### Work instructions
Restate the listing below exactly, images excluded.
:::
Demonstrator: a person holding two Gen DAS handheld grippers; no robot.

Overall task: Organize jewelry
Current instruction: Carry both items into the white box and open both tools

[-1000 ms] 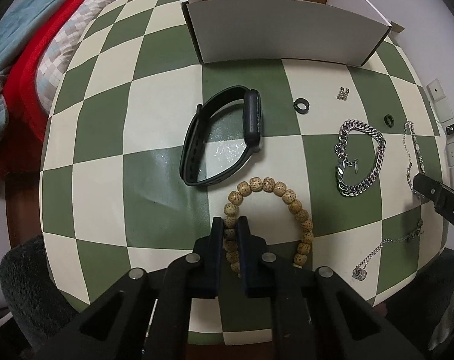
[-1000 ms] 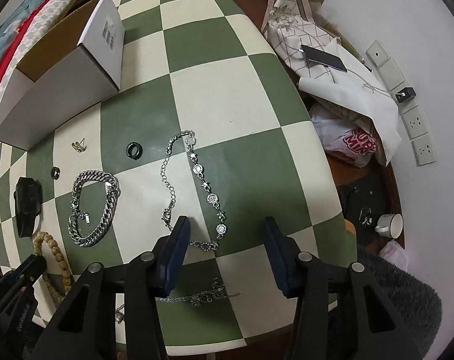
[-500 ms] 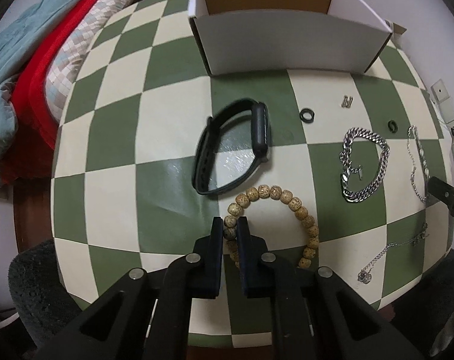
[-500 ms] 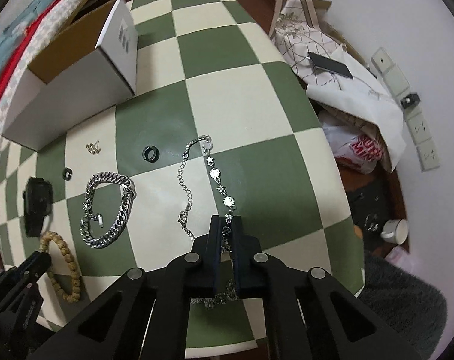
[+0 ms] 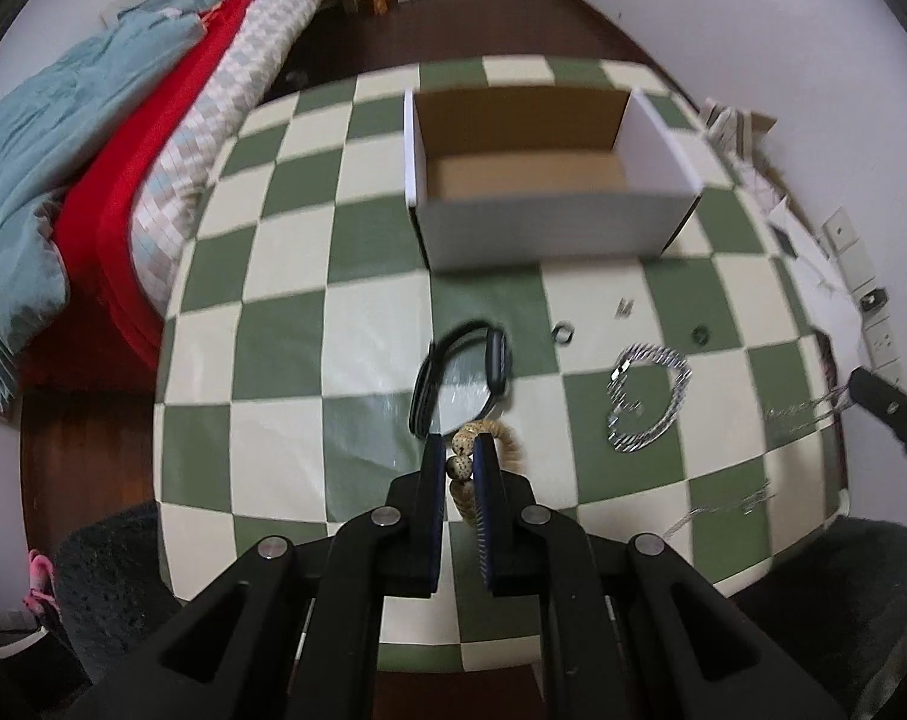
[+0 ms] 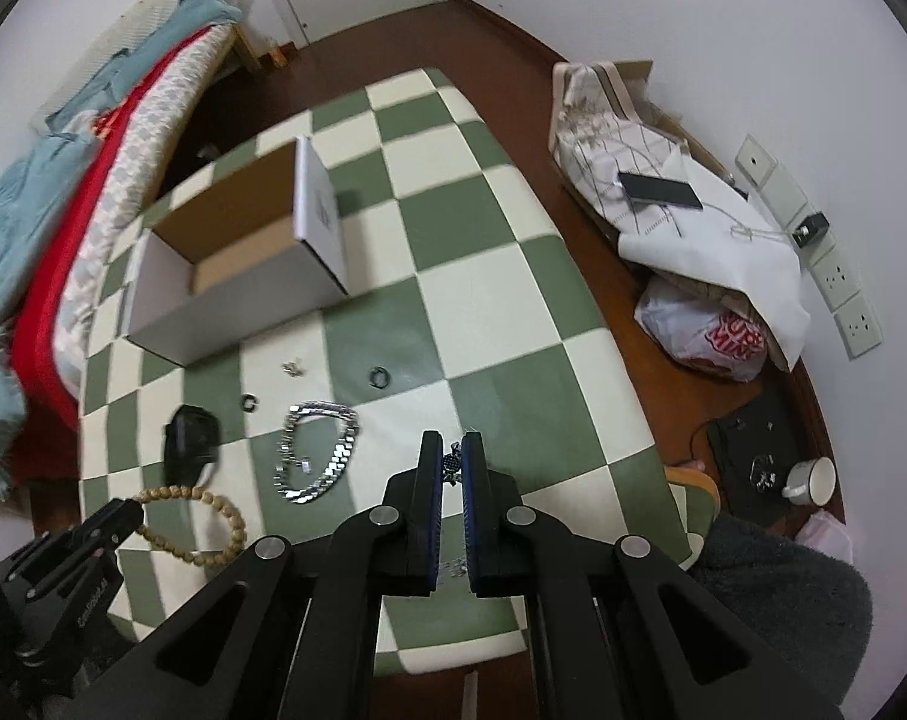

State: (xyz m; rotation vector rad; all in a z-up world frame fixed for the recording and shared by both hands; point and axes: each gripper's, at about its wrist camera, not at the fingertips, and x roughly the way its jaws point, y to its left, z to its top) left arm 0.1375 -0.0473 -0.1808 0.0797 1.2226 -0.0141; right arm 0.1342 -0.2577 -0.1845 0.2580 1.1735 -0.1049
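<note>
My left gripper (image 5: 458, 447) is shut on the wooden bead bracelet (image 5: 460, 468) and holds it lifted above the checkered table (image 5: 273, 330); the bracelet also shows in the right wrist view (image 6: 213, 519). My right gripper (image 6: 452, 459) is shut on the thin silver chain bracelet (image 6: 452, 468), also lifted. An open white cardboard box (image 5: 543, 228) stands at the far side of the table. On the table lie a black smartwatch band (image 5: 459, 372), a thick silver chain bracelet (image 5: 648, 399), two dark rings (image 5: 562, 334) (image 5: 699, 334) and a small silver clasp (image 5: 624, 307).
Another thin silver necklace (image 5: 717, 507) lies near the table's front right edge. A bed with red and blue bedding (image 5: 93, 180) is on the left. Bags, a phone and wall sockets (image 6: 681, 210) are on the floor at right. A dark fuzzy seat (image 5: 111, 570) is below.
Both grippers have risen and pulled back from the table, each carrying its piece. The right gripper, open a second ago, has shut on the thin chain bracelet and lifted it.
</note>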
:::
### Response to the task
Demonstrator: a person holding two Gen DAS handheld grippers; no robot.

Overall task: Organize jewelry
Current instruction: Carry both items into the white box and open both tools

[-1000 ms] 
[-1000 ms] 
[-500 ms] 
[-500 ms] 
[+0 ms] 
[+0 ms] 

State: (xyz m; rotation vector rad; all in a z-up world frame fixed for the recording and shared by both hands; point and axes: each gripper's, at about its wrist camera, not at the fingertips, and x roughly the way its jaws point, y to its left, z to its top) left arm 0.1375 -0.0473 -0.1808 0.0797 1.2226 -0.0141; right arm 0.1342 -0.2577 -0.1845 0.2580 1.1735 -0.1049
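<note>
My left gripper (image 5: 458, 447) is shut on the wooden bead bracelet (image 5: 460, 468) and holds it lifted above the checkered table (image 5: 273, 330); the bracelet also shows in the right wrist view (image 6: 213, 519). My right gripper (image 6: 452, 459) is shut on the thin silver chain bracelet (image 6: 452, 468), also lifted. An open white cardboard box (image 5: 543, 228) stands at the far side of the table. On the table lie a black smartwatch band (image 5: 459, 372), a thick silver chain bracelet (image 5: 648, 399), two dark rings (image 5: 562, 334) (image 5: 699, 334) and a small silver clasp (image 5: 624, 307).
Another thin silver necklace (image 5: 717, 507) lies near the table's front right edge. A bed with red and blue bedding (image 5: 93, 180) is on the left. Bags, a phone and wall sockets (image 6: 681, 210) are on the floor at right. A dark fuzzy seat (image 5: 111, 570) is below.
Both grippers have risen and pulled back from the table, each carrying its piece. The right gripper, open a second ago, has shut on the thin chain bracelet and lifted it.
</note>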

The exercise calls for nothing more than this answer.